** What you are asked to do **
Transcribe each line of the material with no alterations.

*** Opening Information shown ***

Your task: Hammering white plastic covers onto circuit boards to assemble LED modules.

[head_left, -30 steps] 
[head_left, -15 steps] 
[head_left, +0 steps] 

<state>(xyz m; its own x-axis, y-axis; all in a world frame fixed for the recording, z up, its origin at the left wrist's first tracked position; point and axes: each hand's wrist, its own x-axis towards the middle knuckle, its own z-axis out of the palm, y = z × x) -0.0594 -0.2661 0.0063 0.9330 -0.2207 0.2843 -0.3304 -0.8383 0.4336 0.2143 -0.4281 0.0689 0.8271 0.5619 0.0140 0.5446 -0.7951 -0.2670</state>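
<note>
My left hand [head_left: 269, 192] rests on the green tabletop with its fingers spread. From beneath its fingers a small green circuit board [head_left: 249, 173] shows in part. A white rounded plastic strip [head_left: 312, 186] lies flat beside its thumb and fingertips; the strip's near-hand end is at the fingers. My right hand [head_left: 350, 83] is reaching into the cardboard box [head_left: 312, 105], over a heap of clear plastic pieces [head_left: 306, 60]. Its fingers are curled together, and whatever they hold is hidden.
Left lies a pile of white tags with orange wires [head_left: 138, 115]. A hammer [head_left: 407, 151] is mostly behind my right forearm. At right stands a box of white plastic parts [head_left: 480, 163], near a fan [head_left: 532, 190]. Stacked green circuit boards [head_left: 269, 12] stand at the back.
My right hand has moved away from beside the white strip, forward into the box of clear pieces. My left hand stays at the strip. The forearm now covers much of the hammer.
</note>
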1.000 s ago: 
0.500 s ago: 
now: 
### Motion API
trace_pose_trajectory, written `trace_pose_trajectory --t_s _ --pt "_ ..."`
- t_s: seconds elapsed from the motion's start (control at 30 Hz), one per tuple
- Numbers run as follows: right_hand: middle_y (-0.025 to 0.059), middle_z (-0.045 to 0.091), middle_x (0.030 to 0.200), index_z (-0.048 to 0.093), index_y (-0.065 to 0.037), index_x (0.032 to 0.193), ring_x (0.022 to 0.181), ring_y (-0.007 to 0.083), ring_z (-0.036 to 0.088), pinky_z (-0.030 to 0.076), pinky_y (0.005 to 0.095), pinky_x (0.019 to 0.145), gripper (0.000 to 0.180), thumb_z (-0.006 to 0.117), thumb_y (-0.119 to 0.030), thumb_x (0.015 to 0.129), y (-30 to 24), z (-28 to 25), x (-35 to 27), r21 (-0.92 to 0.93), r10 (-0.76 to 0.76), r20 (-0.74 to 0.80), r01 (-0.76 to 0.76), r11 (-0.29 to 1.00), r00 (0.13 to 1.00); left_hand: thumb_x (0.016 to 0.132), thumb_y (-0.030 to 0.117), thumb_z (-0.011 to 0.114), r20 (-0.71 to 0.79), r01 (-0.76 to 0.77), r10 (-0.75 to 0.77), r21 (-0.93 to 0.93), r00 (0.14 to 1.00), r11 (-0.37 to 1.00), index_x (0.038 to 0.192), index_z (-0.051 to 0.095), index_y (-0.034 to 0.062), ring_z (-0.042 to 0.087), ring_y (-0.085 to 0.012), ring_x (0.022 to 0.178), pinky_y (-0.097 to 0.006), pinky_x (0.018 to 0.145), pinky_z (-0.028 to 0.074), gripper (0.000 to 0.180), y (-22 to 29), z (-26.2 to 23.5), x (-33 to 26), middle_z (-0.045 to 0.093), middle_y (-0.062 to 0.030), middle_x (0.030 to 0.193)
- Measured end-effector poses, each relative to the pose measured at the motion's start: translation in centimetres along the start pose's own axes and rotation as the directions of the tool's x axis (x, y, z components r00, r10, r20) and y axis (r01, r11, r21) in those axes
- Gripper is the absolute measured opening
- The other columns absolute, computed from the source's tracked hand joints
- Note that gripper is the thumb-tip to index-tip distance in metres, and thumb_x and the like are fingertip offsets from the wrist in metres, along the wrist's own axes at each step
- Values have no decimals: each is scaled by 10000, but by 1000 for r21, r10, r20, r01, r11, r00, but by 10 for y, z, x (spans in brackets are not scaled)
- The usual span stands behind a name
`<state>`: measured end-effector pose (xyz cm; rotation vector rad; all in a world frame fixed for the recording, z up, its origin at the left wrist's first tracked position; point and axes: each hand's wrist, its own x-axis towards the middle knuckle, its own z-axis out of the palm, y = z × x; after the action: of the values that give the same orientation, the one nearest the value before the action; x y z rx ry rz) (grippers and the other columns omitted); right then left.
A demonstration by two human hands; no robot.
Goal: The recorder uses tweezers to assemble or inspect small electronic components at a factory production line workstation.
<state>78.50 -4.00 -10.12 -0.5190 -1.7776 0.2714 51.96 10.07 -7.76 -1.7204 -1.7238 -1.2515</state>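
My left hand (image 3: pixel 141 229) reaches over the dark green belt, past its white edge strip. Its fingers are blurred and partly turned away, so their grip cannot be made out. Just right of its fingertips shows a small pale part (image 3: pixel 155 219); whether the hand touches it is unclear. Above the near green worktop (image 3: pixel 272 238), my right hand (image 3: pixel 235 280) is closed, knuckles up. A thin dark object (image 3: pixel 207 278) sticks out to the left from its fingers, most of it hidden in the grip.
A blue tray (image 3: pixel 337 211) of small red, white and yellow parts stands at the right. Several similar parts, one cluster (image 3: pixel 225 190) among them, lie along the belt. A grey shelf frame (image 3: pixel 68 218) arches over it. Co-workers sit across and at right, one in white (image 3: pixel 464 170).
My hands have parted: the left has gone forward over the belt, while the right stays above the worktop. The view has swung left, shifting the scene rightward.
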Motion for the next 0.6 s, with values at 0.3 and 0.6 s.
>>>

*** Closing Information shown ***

** Solution for this exercise **
Your task: Hammering white plastic covers onto circuit boards to assemble LED modules.

[head_left, -30 steps] 
[head_left, -15 steps] 
[head_left, +0 steps] 

<state>(xyz m; its own x-axis, y-axis; all in a world frame fixed for the recording, z up, its origin at the left wrist's first tracked position; point and axes: each hand's wrist, its own x-axis towards the middle knuckle, its own z-axis out of the palm, y = z × x) -0.0594 -0.2661 0.0063 0.9330 -0.2207 0.2843 -0.3304 -0.8383 0.4336 0.2143 -0.4281 0.0689 0.8271 0.5619 0.0140 0.5446 -0.7951 -0.2670</state>
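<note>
My left hand [head_left: 269, 192] rests on the green tabletop with its fingers spread. From beneath its fingers a small green circuit board [head_left: 249, 173] shows in part. A white rounded plastic strip [head_left: 312, 186] lies flat beside its thumb and fingertips; the strip's near-hand end is at the fingers. My right hand [head_left: 350, 83] is reaching into the cardboard box [head_left: 312, 105], over a heap of clear plastic pieces [head_left: 306, 60]. Its fingers are curled together, and whatever they hold is hidden.
Left lies a pile of white tags with orange wires [head_left: 138, 115]. A hammer [head_left: 407, 151] is mostly behind my right forearm. At right stands a box of white plastic parts [head_left: 480, 163], near a fan [head_left: 532, 190]. Stacked green circuit boards [head_left: 269, 12] stand at the back.
My right hand has moved away from beside the white strip, forward into the box of clear pieces. My left hand stays at the strip. The forearm now covers much of the hammer.
</note>
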1.000 s ago: 
0.500 s ago: 
now: 
### Motion API
trace_pose_trajectory, written `trace_pose_trajectory --t_s _ --pt "_ ..."`
- t_s: seconds elapsed from the motion's start (control at 30 Hz), one per tuple
- Numbers run as follows: right_hand: middle_y (-0.025 to 0.059), middle_z (-0.045 to 0.091), middle_x (0.030 to 0.200), index_z (-0.048 to 0.093), index_y (-0.065 to 0.037), index_x (0.032 to 0.193), ring_x (0.022 to 0.181), ring_y (-0.007 to 0.083), ring_z (-0.036 to 0.088), pinky_z (-0.030 to 0.076), pinky_y (0.005 to 0.095), pinky_x (0.019 to 0.145), gripper (0.000 to 0.180), thumb_z (-0.006 to 0.117), thumb_y (-0.119 to 0.030), thumb_x (0.015 to 0.129), y (-30 to 24), z (-28 to 25), x (-35 to 27), r21 (-0.92 to 0.93), r10 (-0.76 to 0.76), r20 (-0.74 to 0.80), r01 (-0.76 to 0.76), r11 (-0.29 to 1.00), r00 (0.13 to 1.00); left_hand: thumb_x (0.016 to 0.132), thumb_y (-0.030 to 0.117), thumb_z (-0.011 to 0.114), r20 (-0.71 to 0.79), r01 (-0.76 to 0.77), r10 (-0.75 to 0.77), r21 (-0.93 to 0.93), r00 (0.14 to 1.00), r11 (-0.37 to 1.00), index_x (0.038 to 0.192), index_z (-0.051 to 0.095), index_y (-0.034 to 0.062), ring_z (-0.042 to 0.087), ring_y (-0.085 to 0.012), ring_x (0.022 to 0.178), pinky_y (-0.097 to 0.006), pinky_x (0.018 to 0.145), pinky_z (-0.028 to 0.074), gripper (0.000 to 0.180), y (-22 to 29), z (-26.2 to 23.5), x (-33 to 26), middle_z (-0.045 to 0.093), middle_y (-0.062 to 0.030), middle_x (0.030 to 0.193)
- Measured end-effector poses, each relative to the pose measured at the motion's start: translation in centimetres along the start pose's own axes and rotation as the directions of the tool's x axis (x, y, z components r00, r10, r20) and y axis (r01, r11, r21) in those axes
- Gripper is the absolute measured opening
- The other columns absolute, computed from the source's tracked hand joints
- Note that gripper is the thumb-tip to index-tip distance in metres, and thumb_x and the like are fingertip offsets from the wrist in metres, along the wrist's own axes at each step
- Values have no decimals: each is scaled by 10000, but by 1000 for r21, r10, r20, r01, r11, r00, but by 10 for y, z, x (spans in brackets are not scaled)
- The usual span stands behind a name
`<state>`: measured end-effector pose (xyz cm; rotation vector rad; all in a world frame fixed for the recording, z up, its origin at the left wrist's first tracked position; point and axes: each hand's wrist, its own x-axis towards the middle knuckle, its own z-axis out of the palm, y = z × x; after the action: of the values that give the same orientation, the one nearest the value before the action; x y z rx ry rz) (grippers and the other columns omitted); right then left.
A demonstration by two human hands; no robot.
Goal: The recorder uses tweezers to assemble or inspect small electronic components at a factory production line workstation.
<state>78.50 -4.00 -10.12 -0.5190 -1.7776 0.2714 51.96 10.07 -7.76 -1.7204 -1.7238 -1.2515</state>
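My left hand (image 3: pixel 141 229) reaches over the dark green belt, past its white edge strip. Its fingers are blurred and partly turned away, so their grip cannot be made out. Just right of its fingertips shows a small pale part (image 3: pixel 155 219); whether the hand touches it is unclear. Above the near green worktop (image 3: pixel 272 238), my right hand (image 3: pixel 235 280) is closed, knuckles up. A thin dark object (image 3: pixel 207 278) sticks out to the left from its fingers, most of it hidden in the grip.
A blue tray (image 3: pixel 337 211) of small red, white and yellow parts stands at the right. Several similar parts, one cluster (image 3: pixel 225 190) among them, lie along the belt. A grey shelf frame (image 3: pixel 68 218) arches over it. Co-workers sit across and at right, one in white (image 3: pixel 464 170).
My hands have parted: the left has gone forward over the belt, while the right stays above the worktop. The view has swung left, shifting the scene rightward.
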Motion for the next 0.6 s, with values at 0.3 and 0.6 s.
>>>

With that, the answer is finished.